METHODS: GA tissues in different pathological gradings and normal tissues were subjected to tissue arrays. Expressions of 15 major tumor-related genes were detected by RNA in situ hybridization along with 3’ terminal digoxin-labeled anti-sense single stranded oligonucleotide and locked nucleic acid modifying probe within the tissue array. The data obtained were processed by support vector machines by four different feature selection methods to discover the respective critical gene/gene subsets contributing to the GA activities of different pathological gradings.

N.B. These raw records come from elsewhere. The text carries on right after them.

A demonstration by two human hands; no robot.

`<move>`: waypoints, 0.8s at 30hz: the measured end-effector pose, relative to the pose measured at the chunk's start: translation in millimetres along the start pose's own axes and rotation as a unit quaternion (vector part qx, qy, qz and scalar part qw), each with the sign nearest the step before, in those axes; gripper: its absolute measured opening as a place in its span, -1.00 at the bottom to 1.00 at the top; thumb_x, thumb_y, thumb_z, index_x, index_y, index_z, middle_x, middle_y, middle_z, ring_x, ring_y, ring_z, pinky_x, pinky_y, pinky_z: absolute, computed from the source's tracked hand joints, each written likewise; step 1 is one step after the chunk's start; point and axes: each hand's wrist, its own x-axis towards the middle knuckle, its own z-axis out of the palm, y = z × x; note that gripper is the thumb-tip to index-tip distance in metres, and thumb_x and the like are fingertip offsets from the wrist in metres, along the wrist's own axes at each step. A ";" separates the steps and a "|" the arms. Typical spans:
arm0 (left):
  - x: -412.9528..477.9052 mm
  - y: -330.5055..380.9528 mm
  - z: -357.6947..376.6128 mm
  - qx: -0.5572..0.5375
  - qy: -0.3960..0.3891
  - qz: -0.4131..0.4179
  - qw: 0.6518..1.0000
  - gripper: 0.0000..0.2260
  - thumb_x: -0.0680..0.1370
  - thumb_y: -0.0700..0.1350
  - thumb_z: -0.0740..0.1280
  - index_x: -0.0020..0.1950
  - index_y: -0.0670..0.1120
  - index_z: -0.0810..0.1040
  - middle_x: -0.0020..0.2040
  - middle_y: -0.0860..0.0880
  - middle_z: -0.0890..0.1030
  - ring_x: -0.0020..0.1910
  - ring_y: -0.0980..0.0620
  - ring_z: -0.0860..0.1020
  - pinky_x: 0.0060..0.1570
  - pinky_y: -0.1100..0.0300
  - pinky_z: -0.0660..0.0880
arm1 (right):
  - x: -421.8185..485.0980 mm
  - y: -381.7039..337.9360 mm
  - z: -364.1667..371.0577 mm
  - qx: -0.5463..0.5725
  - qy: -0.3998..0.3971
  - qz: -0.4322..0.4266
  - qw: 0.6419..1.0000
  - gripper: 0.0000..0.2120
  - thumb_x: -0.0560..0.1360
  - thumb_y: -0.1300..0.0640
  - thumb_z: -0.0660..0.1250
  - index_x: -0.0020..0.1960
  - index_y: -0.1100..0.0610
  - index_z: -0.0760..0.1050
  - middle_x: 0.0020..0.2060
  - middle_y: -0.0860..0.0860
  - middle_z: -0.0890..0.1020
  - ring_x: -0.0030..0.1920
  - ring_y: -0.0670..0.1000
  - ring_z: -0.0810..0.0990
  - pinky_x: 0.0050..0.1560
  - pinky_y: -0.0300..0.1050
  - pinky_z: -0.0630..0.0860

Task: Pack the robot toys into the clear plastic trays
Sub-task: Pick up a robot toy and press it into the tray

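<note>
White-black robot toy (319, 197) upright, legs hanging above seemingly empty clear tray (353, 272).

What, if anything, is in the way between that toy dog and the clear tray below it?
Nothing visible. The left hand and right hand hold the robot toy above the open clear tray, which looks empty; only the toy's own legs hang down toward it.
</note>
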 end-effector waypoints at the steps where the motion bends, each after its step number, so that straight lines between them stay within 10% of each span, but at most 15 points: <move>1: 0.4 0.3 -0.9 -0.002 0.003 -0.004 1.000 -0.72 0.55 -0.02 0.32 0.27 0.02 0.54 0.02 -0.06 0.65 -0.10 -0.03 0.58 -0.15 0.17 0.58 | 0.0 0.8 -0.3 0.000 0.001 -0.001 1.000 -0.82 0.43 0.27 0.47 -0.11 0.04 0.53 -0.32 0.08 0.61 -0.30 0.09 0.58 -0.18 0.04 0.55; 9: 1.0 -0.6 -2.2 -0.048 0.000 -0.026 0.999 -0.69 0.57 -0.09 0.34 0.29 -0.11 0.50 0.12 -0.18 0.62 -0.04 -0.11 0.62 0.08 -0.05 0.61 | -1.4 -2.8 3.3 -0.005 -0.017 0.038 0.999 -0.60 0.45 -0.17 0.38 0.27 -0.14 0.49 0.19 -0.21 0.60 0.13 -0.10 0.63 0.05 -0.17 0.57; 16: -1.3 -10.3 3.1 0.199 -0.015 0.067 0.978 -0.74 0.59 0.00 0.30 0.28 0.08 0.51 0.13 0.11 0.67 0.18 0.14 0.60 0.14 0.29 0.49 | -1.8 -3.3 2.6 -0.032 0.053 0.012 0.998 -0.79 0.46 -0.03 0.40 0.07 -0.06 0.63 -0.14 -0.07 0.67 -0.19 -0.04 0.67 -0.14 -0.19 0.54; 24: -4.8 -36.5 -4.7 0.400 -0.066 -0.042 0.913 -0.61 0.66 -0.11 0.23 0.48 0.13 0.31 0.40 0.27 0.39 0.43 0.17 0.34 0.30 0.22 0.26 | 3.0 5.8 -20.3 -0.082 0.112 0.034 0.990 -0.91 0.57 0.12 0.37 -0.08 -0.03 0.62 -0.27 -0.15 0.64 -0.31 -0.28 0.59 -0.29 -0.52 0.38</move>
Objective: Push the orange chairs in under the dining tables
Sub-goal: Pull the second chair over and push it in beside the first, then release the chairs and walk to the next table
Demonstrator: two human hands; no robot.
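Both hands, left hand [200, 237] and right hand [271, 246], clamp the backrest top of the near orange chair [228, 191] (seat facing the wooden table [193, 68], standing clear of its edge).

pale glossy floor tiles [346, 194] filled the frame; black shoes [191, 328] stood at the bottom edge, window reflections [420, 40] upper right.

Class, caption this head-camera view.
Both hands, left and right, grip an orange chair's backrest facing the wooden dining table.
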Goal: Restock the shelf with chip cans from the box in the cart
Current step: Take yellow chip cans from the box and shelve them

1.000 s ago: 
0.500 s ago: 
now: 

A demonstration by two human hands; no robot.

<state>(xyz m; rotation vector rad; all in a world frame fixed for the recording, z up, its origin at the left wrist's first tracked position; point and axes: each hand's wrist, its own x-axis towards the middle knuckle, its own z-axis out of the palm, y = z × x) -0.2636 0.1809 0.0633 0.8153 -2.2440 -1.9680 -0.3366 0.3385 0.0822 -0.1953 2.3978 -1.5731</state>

RESULTS: In comparison of poorly differentiated GA with normal tissues, tumor-related gene TP53 plays a key role, although other six tumor-related genes could also achieve the Area Under Curve (AUC) of the receiver operating characteristic independently by more than 80%. Comparing the well differentiated GA with normal tissues, we found that 11 tumor-related genes could independently obtain the AUC by more than 80%, but only the gene subsets, TP53, RB and PTEN, play a key role. Only the gene subsets, Bcl10, UVRAG, APC, Beclin1, NM23, PTEN and RB could distinguish between the poorly differentiated and well differentiated GA. None of a single gene could obtain a valid distinction.
CONCLUSION: Different from the traditional point of view, the well differentiated cancer tissues have more alterations of important tumor-related genes than the poorly differentiated cancer tissues.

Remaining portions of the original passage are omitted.